Application of the foregoing construction and interpretation principles to the will language convinces me that an undivided one-sixth mineral interest in and to the entire six quarter sections was created in favor of each of Fritz Mettscher’s six children by the will language reading:
“I give, devise and bequeath the oil, gas and other minerals in and under and that may be produced from the hereinafter described [six quarter sections] . . . which I now own to my six children [in equal shares] ....
“[T]he mineral rights herein devised shall be and include only the oil, gas or other minerals which may be produced from said [six quarter sections] . . . .” (Emphasis added.)
*160Use of the word “only” does not detract from or vary the meaning and effect of the other wording of the last quoted sentence. The word is surplusage. The meaning of the sentence is unaffected by its inclusion or omission.
What is the effect of the remaining pertinent will language, that is,
“[T]he mineral rights herein devised . . . shall not [include] any of the oil, gas or mineral lease rentals, delay rentals or bonuses . . . payable under any leases; . . . all of the rentals, delay rentals and bonuses payable under any leases . . . shall be payable to the person to whom the specific real estate upon which such rentals are paid is . . . given and devised”?
In my view, that language simply severs the “right” to bonus and rentals from the full mineral interest and sets over that “right” to the surface owner or owners of the leased acreage. It renders the mineral interest held by the children as tenants in common nonparticipating as to bonus and rentals.
By the will language, there was a grant to the six children that was a devise of the oil, gas and other minerals both in and under the lands and in and under and that may he produced from the lands. That is the grant of a full mineral interest. Again, as I see it, the other pertinent will language did nothing more than carve out and except from the granted mineral interest the “right” to bonus and rentals and separately grant it to particular children. The fact that the will language says “the mineral rights herein devised shall be and include only the oil, gas or other minerals which may be produced” is of no present material consequence. Under Brooks and Palmer, and with no Kansas authority to the contrary, of which I am aware, it is established that the grant or reservation of a fractional part or the entirety of “all the oil, gas and minerals that may be produced” creates a mineral interest.

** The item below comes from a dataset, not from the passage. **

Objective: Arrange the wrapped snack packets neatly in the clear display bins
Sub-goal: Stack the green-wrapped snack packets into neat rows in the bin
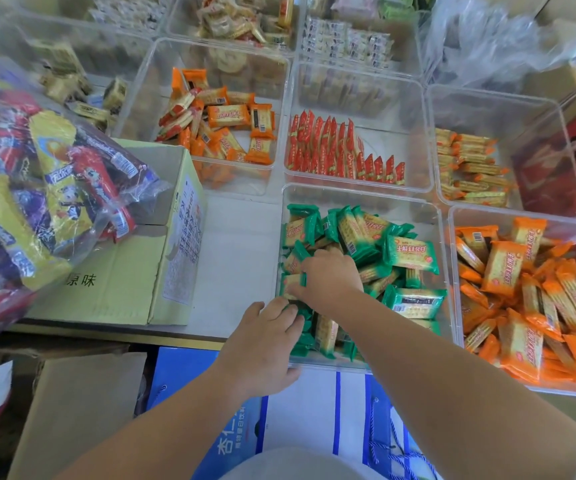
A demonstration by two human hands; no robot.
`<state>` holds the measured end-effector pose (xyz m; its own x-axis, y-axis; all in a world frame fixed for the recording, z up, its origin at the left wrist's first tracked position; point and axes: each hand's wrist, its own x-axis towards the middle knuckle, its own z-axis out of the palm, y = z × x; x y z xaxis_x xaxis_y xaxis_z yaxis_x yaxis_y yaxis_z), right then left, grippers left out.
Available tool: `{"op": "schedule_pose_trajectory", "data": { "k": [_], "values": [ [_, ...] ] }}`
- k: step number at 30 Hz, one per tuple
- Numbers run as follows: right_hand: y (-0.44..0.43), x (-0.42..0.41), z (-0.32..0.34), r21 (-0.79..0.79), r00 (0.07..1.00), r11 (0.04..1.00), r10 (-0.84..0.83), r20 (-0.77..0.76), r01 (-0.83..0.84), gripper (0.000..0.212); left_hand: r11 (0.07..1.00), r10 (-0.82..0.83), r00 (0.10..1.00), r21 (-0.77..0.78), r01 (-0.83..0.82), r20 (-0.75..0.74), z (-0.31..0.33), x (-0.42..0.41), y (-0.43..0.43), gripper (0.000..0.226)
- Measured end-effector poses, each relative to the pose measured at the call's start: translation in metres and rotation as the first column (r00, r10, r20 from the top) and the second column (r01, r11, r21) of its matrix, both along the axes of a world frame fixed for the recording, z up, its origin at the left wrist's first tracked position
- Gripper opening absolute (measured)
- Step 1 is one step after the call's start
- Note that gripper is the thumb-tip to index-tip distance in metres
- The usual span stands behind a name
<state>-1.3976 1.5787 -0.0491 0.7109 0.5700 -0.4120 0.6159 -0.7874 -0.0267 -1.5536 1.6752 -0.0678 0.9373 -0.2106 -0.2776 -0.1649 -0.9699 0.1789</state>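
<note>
Green-wrapped cracker packets (407, 252) lie in a loose heap inside a clear bin (359, 194) in front of me. My right hand (328, 275) reaches into the bin's left side, its fingers curled round green packets by the left wall. My left hand (265, 341) is at the bin's near-left corner, fingertips curled on green packets there. Other clear bins hold orange packets (522, 299) on the right, red packets (331, 147) stood in rows behind, and orange-ended packets (224, 119) at the back left.
A yellow cardboard box (148, 258) stands left of the green bin, with a plastic bag of colourful snacks (37, 188) resting on it. Blue-and-white paper bags (314, 417) and brown cartons (78, 410) sit below the table edge. More bins fill the back.
</note>
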Motion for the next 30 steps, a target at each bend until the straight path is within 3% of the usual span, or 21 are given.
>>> {"op": "schedule_pose_trajectory", "data": {
  "k": [3, 8, 13, 18, 26, 30],
  "values": [
    [0.002, -0.005, -0.009, -0.045, 0.999, 0.999, 0.016, 0.037, -0.014, 0.044, 0.999, 0.017, 1.000, -0.028, -0.017, 0.022, 0.002, -0.001, -0.001, 0.074],
    [-0.010, -0.012, -0.015, 0.046, 0.999, 0.999, 0.026, 0.019, -0.027, 0.045, 0.999, 0.012, 0.997, -0.050, -0.008, 0.079, 0.003, -0.001, -0.002, 0.069],
    [-0.023, -0.020, -0.008, 0.117, 0.995, 0.988, 0.096, 0.026, -0.099, 0.049, 0.999, 0.009, 1.000, -0.034, -0.009, 0.021, 0.005, 0.001, -0.002, 0.070],
    [-0.039, -0.021, 0.008, 0.401, 0.978, 0.898, -0.120, -0.169, 0.179, 0.036, 1.000, -0.007, 0.999, -0.019, 0.007, 0.040, 0.006, 0.000, -0.001, 0.070],
    [-0.028, -0.020, 0.013, 0.126, 0.953, 0.965, 0.251, -0.168, -0.232, 0.042, 0.999, -0.037, 0.999, 0.038, 0.038, -0.022, 0.005, 0.001, 0.000, 0.079],
    [-0.015, -0.019, 0.006, 0.171, 0.946, 0.985, 0.073, -0.317, -0.018, 0.059, 0.998, -0.049, 0.999, 0.036, 0.049, 0.015, 0.011, 0.001, 0.003, 0.077]
  ]
}}
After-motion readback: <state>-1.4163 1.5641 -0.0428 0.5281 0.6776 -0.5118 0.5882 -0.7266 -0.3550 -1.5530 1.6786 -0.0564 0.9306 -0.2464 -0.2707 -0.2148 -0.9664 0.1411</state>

Although Shepard, Executrix v. John Hancock Mutual Life Ins. Co., 189 Kan. at 126-36, is not on all fours in that it involved other language in the instrument and is otherwise factually distinguishable, I find the following from that case apropos to the case before us and supportive of the result I believe we should reach:
“[T]he defendant executed and delivered its special warranty deed to plaintiffs conveying the real estate in fee simple subject to . . . [a] reservation, in the granting clause, which reads:
*161“ \ . . reserving ... an undivided [fractional] interest in and to all oil, gas or other minerals ... in or under the said land .... The said . . . reservation shall not be participating in bonuses or rentals ... .’
“. . . What was the nature of the interest reserved? The answer turns largely upon the construction to be given the reservation. The fundamental rule in construing the effect of written instruments is that the intent and purpose of the parties be determined from an examination of the entire instrument, or as is sometimes stated, from its four comers, that is, all the language used anywhere in the instrument should be taken into consideration and construed in harmony with other provisions. [Citations omitted.]

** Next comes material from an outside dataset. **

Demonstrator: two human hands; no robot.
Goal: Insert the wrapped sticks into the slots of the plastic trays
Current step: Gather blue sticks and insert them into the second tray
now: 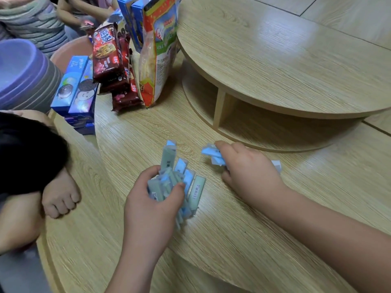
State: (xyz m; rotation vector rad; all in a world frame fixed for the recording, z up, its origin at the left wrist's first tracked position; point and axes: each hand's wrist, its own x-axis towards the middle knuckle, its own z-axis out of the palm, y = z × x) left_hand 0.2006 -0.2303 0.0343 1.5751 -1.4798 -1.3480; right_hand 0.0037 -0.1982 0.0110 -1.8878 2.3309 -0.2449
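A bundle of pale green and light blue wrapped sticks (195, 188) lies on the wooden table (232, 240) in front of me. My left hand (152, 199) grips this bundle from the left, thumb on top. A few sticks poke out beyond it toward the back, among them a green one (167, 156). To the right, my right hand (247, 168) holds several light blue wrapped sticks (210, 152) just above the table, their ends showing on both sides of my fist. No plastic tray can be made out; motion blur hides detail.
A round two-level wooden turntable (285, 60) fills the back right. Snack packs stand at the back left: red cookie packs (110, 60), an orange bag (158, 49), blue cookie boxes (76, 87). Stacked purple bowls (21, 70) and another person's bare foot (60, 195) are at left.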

“The defendant contends the deed reserved an . . . interest in the minerals in place ....
“Plaintiffs [contend] . . . that the reservation created a true royalty interest ... .

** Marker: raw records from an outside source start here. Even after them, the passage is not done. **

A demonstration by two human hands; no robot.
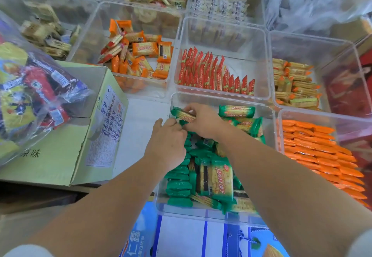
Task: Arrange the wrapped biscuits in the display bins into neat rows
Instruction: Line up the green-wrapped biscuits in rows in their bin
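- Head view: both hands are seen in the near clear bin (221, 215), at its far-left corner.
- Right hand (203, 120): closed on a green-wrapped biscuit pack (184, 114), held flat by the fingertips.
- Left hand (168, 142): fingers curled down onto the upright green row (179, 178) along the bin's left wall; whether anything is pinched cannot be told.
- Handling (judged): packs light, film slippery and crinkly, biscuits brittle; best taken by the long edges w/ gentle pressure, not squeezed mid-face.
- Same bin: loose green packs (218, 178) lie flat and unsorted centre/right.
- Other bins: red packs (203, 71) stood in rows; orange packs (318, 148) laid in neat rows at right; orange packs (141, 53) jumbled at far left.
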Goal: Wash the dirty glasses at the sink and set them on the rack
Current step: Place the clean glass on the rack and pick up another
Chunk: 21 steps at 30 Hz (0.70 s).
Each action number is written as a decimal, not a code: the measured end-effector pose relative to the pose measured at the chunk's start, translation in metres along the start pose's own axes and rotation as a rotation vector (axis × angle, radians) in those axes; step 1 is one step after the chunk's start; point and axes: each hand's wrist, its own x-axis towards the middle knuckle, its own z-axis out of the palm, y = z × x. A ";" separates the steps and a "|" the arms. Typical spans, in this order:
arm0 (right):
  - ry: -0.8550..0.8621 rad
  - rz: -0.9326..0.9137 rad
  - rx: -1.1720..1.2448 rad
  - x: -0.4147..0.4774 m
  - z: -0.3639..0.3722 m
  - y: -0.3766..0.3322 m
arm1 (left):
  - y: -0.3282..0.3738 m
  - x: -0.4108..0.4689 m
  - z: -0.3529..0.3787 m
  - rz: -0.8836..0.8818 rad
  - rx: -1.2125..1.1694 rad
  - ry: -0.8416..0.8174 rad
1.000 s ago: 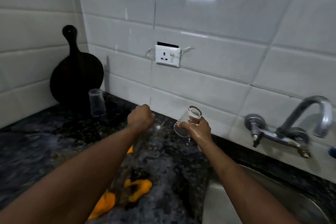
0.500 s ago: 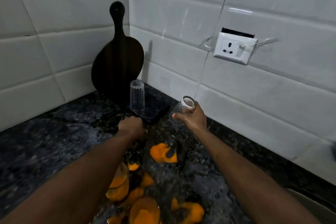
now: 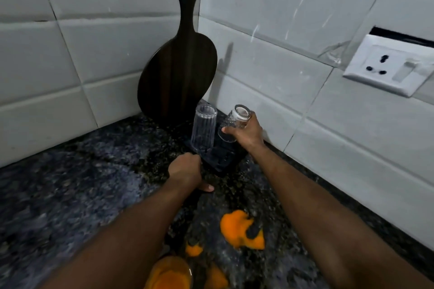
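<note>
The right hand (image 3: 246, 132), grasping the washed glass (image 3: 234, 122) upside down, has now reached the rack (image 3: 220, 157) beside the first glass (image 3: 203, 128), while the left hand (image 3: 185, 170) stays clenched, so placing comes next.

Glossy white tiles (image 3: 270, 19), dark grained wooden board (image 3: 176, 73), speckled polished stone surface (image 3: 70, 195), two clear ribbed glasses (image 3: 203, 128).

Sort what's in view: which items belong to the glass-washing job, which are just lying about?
Job: patterned clear glass tilted in the right hand; ribbed clear glass inverted on the dark drying rack.

Lying about: dark round wooden board; orange pieces; white wall socket.
</note>
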 end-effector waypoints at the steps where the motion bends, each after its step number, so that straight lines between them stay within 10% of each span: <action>1: -0.005 -0.006 -0.005 0.005 0.004 -0.002 | 0.000 0.001 0.000 -0.008 -0.002 -0.008; 21: -0.237 -0.085 -0.115 0.043 0.023 -0.008 | 0.009 0.010 -0.009 -0.008 -0.016 -0.079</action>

“. . . For purposes here concerned, it may be said that the term ‘royalty’ has reference to a right to share in production of oil and gas at severance; it is personal property, and does not include a perpetual interest in the oil, gas and other minerals in and under the land. The term ‘mineral interest’ means an interest in and to oil and gas in and under the land and constitutes present ownership of an interest in real property.
“. . . The language, ‘in and to all oil, gas and other minerals ... in and under the said land’ is diametrically opposed to the definition of royalty, and to deny its apparent meaning as an estate in land and interpret it to mean ‘share of production’ only . . . would be irregular and clearly unwarranted. The language is very similar to deeds of conveyance previously reviewed by this court and held to convey present title to minerals in place [citation omitted], and it is persuasive evidence that minerals in place were reserved. . . .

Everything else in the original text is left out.